Write out, unaltered, each line from the top of the records below down to the line where "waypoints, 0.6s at" appears, that line included.

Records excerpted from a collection
==================================================
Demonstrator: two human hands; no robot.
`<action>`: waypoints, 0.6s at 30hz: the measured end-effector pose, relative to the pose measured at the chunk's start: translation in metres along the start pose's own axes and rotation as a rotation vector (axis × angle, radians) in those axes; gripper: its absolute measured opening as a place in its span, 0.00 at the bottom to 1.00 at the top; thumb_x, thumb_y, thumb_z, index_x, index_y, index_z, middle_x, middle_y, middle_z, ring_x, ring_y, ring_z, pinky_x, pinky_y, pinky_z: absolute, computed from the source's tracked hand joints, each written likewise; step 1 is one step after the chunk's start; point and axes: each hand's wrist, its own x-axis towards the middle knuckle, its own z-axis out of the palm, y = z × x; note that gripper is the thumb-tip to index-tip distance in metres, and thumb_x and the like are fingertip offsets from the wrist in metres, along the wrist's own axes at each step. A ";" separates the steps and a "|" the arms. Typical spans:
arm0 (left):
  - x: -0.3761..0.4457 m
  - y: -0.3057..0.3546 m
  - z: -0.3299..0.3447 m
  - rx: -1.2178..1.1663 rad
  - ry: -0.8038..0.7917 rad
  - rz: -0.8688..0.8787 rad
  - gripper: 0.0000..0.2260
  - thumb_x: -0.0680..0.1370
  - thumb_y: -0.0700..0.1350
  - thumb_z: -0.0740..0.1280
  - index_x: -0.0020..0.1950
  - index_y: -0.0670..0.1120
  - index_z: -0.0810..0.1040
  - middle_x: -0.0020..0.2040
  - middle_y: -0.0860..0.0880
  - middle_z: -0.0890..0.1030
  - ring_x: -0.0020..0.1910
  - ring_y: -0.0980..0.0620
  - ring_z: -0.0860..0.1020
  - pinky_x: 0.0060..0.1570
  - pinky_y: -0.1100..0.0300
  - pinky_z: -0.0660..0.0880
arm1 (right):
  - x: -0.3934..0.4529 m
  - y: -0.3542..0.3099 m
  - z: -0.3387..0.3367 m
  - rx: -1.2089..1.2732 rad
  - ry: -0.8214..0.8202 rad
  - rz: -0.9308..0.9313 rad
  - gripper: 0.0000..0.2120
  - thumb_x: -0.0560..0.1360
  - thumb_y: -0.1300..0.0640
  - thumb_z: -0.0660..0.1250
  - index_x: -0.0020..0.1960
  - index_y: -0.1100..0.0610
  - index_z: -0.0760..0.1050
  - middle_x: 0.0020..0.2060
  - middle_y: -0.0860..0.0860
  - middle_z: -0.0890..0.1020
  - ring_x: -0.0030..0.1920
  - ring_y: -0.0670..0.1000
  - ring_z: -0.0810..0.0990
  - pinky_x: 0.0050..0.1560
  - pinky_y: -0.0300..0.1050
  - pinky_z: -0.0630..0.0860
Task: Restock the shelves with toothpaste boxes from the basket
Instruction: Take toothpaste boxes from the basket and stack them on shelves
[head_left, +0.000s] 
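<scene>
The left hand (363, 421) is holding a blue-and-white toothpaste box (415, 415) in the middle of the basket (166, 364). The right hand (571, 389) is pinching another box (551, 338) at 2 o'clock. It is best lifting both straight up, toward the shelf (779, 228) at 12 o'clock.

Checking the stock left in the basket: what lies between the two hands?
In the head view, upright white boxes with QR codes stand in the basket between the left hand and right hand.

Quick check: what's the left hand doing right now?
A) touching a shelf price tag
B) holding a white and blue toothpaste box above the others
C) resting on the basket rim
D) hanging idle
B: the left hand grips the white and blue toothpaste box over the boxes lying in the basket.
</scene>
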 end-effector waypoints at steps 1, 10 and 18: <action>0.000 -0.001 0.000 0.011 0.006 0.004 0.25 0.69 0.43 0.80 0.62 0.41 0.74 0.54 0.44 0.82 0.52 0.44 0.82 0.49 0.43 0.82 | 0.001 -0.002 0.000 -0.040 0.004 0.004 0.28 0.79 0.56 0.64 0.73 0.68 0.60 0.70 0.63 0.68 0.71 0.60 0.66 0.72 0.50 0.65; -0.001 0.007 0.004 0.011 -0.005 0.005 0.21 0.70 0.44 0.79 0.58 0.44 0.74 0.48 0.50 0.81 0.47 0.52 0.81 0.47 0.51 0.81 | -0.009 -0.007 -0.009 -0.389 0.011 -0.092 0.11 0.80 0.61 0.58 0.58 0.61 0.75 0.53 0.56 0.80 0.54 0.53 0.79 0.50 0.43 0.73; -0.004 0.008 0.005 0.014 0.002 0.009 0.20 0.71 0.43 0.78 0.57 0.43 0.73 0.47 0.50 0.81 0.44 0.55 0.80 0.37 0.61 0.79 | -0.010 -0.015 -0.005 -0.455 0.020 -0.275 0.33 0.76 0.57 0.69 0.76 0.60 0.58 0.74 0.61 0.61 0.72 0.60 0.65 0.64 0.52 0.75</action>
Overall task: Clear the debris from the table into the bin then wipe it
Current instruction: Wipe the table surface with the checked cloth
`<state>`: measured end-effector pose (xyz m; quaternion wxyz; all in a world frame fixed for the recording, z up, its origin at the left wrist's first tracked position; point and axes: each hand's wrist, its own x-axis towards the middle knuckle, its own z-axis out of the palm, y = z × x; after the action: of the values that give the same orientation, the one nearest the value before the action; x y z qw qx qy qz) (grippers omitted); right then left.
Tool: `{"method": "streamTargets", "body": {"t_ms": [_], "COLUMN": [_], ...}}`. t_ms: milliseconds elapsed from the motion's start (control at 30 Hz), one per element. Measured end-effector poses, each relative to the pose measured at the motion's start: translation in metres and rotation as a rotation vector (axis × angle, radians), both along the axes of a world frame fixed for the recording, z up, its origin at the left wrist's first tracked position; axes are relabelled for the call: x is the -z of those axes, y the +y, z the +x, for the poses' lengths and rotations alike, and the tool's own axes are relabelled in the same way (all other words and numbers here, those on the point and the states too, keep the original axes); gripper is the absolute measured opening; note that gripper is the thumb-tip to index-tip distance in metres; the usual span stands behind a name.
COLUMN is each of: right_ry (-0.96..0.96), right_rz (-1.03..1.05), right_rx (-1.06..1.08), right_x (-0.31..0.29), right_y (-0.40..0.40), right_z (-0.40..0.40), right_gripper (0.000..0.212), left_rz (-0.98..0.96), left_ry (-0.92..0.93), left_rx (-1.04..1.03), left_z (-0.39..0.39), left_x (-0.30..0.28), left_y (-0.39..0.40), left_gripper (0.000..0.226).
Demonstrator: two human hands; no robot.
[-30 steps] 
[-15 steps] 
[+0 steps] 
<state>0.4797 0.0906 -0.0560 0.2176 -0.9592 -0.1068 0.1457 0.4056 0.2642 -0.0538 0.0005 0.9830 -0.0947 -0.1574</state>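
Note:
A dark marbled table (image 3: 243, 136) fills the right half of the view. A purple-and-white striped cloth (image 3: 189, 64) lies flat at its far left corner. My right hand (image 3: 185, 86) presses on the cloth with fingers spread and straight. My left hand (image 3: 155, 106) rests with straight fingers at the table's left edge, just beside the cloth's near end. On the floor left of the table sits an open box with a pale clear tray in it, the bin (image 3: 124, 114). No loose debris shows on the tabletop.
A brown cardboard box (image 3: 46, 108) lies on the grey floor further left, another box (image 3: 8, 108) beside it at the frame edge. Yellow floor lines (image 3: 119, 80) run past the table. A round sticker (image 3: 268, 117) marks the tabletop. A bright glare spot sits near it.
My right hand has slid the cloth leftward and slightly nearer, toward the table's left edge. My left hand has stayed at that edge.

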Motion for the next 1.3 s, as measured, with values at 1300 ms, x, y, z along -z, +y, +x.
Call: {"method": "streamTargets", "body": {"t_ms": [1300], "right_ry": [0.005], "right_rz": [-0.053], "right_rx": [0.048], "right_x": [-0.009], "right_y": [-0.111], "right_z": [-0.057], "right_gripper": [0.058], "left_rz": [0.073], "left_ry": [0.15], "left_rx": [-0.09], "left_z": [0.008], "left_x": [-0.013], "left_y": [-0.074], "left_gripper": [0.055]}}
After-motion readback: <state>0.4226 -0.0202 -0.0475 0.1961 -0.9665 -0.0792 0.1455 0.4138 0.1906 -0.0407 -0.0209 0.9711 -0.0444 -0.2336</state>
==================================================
_TASK ANSWER_
Demonstrator: two human hands; no robot.
`<action>`: waypoints, 0.6s at 30hz: the measured end-effector pose, relative to the pose measured at the chunk's start: translation in metres along the start pose's own axes and rotation as a rotation vector (axis × angle, radians) in those axes; gripper: its absolute measured opening as a place in its span, 0.00 at the bottom to 1.00 at the top; thumb_x, thumb_y, thumb_z, index_x, index_y, index_z, middle_x, middle_y, middle_z, ring_x, ring_y, ring_z, pinky_x, pinky_y, pinky_z: absolute, computed from the source's tracked hand joints, each written likewise; step 1 is one step after the chunk's start; point and axes: each hand's wrist, its own x-axis towards the middle knuckle, its own z-axis out of the palm, y = z × x; note that gripper is the thumb-tip to index-tip distance in metres, and thumb_x and the like are fingertip offsets from the wrist in metres, along the wrist's own axes at each step. A ";" separates the steps and a "|" the arms. Typical spans:

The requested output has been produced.